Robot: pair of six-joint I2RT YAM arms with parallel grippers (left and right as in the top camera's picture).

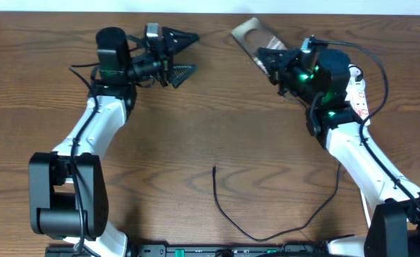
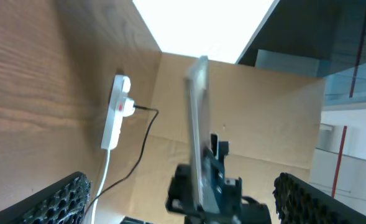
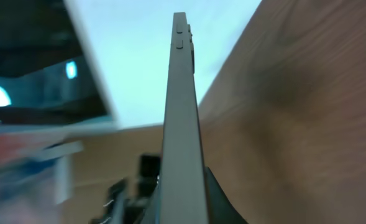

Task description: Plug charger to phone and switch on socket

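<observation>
My right gripper (image 1: 269,58) is shut on the phone (image 1: 249,33) and holds it raised at the far right of the table, its brownish face tilted. In the right wrist view the phone (image 3: 183,112) shows edge-on between my fingers (image 3: 184,208). My left gripper (image 1: 193,53) is open and empty, facing the phone from the left, well apart from it. In the left wrist view (image 2: 181,208) the phone (image 2: 199,118) shows edge-on. The charger cable (image 1: 227,214) lies loose on the table, its plug tip (image 1: 214,169) free. The socket (image 2: 115,113) lies at the right, mostly hidden under my right arm (image 1: 359,94).
The black cable (image 2: 142,140) runs from a white plug in the socket along the table. The socket's white cord (image 2: 105,171) trails towards the table's near side. The arm bases stand at the front edge.
</observation>
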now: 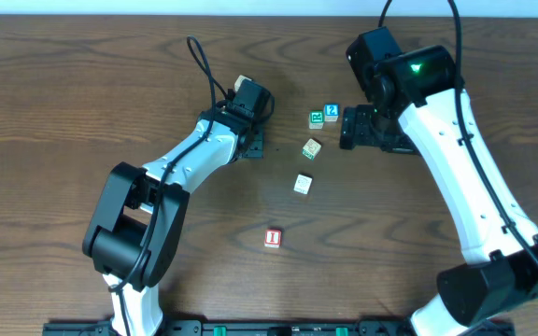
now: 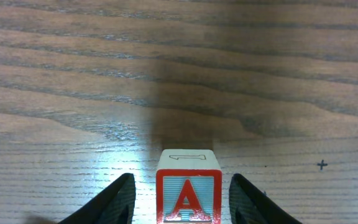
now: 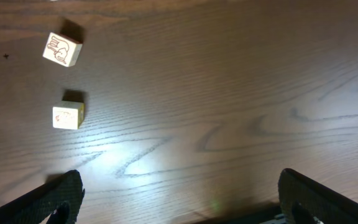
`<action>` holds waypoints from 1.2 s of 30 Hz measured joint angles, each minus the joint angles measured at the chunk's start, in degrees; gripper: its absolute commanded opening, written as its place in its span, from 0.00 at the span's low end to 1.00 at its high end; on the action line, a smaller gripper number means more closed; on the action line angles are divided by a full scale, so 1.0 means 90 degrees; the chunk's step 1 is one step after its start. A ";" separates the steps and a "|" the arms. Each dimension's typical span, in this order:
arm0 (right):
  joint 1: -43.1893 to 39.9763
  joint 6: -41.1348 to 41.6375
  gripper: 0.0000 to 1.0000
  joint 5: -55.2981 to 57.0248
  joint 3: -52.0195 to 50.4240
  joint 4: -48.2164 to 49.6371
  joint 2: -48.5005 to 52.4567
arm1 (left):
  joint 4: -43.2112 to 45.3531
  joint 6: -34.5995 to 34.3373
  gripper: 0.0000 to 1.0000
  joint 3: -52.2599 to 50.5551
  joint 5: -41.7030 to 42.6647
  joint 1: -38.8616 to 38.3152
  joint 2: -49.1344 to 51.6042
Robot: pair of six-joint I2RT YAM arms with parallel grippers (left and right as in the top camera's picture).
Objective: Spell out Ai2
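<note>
The A block (image 2: 188, 194) is caught squarely between the fingers of the left hand (image 2: 182, 179). Its flat sides are turned to the fingers and its red letter faces the wrist camera. A narrow gap is seen on each side, so the hand is judged spread around the block, not yet clamped. A plain closing looks to be all that is called for.

In the overhead view the pair is found toward the far middle of the counter (image 1: 63, 112). The right hand (image 1: 346, 129) is held wide apart with nothing in it, and the blue 2 block (image 1: 332, 112) is spotted just beside it — clearly the nearer arm for that one. The red I block (image 1: 272, 238) is left alone closer to the robot, well apart from both hands.
</note>
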 measured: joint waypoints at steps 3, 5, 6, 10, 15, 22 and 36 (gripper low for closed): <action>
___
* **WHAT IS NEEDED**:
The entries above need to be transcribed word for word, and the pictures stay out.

* **SOLUTION FOR THIS PROBLEM**:
Robot: pair of six-joint I2RT YAM arms with parallel grippers (left and right as in the top camera's picture).


Task description: Plug charger to phone and switch on socket

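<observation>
My right gripper (image 1: 269,58) is shut on the phone (image 1: 249,33) and holds it raised at the far right of the table, its brownish face tilted. In the right wrist view the phone (image 3: 183,112) shows edge-on between my fingers (image 3: 184,208). My left gripper (image 1: 193,53) is open and empty, facing the phone from the left, well apart from it. In the left wrist view (image 2: 181,208) the phone (image 2: 199,118) shows edge-on. The charger cable (image 1: 227,214) lies loose on the table, its plug tip (image 1: 214,169) free. The socket (image 2: 115,113) lies at the right, mostly hidden under my right arm (image 1: 359,94).
The black cable (image 2: 142,140) runs from a white plug in the socket along the table. The socket's white cord (image 2: 105,171) trails towards the table's near side. The arm bases stand at the front edge.
</observation>
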now: 
now: 
now: 
`<action>` holds waypoints from 1.2 s of 30 Hz measured joint angles, each minus the joint angles measured at the chunk's start, in degrees; gripper: its absolute commanded opening, written as its place in its span, from 0.00 at the span's low end to 1.00 at its high end; on the action line, a smaller gripper number means more closed; on the action line angles are divided by a full scale, so 1.0 means 90 degrees; the chunk's step 1 is one step after its start. A ";" separates the steps and a "|" the arms. Each dimension's typical span, in this order:
arm0 (right):
  joint 1: -43.1893 to 39.9763
  joint 6: -41.1348 to 41.6375
  gripper: 0.0000 to 1.0000
  joint 5: -55.2981 to 57.0248
  joint 3: -52.0195 to 50.4240
  joint 4: -48.2164 to 49.6371
  joint 2: -48.5005 to 52.4567
arm1 (left):
  joint 4: -43.2112 to 45.3531
  joint 6: -34.5995 to 34.3373
  gripper: 0.0000 to 1.0000
  joint 3: -52.2599 to 50.5551
  joint 5: -41.7030 to 42.6647
  joint 1: -38.8616 to 38.3152
  joint 2: -49.1344 to 51.6042
Robot: pair of six-joint I2RT YAM arms with parallel grippers (left and right as in the top camera's picture).
Objective: Spell out Ai2
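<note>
The A block (image 2: 188, 194) is caught squarely between the fingers of the left hand (image 2: 182, 179). Its flat sides are turned to the fingers and its red letter faces the wrist camera. A narrow gap is seen on each side, so the hand is judged spread around the block, not yet clamped. A plain closing looks to be all that is called for.

In the overhead view the pair is found toward the far middle of the counter (image 1: 63, 112). The right hand (image 1: 346, 129) is held wide apart with nothing in it, and the blue 2 block (image 1: 332, 112) is spotted just beside it — clearly the nearer arm for that one. The red I block (image 1: 272, 238) is left alone closer to the robot, well apart from both hands.
</note>
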 measured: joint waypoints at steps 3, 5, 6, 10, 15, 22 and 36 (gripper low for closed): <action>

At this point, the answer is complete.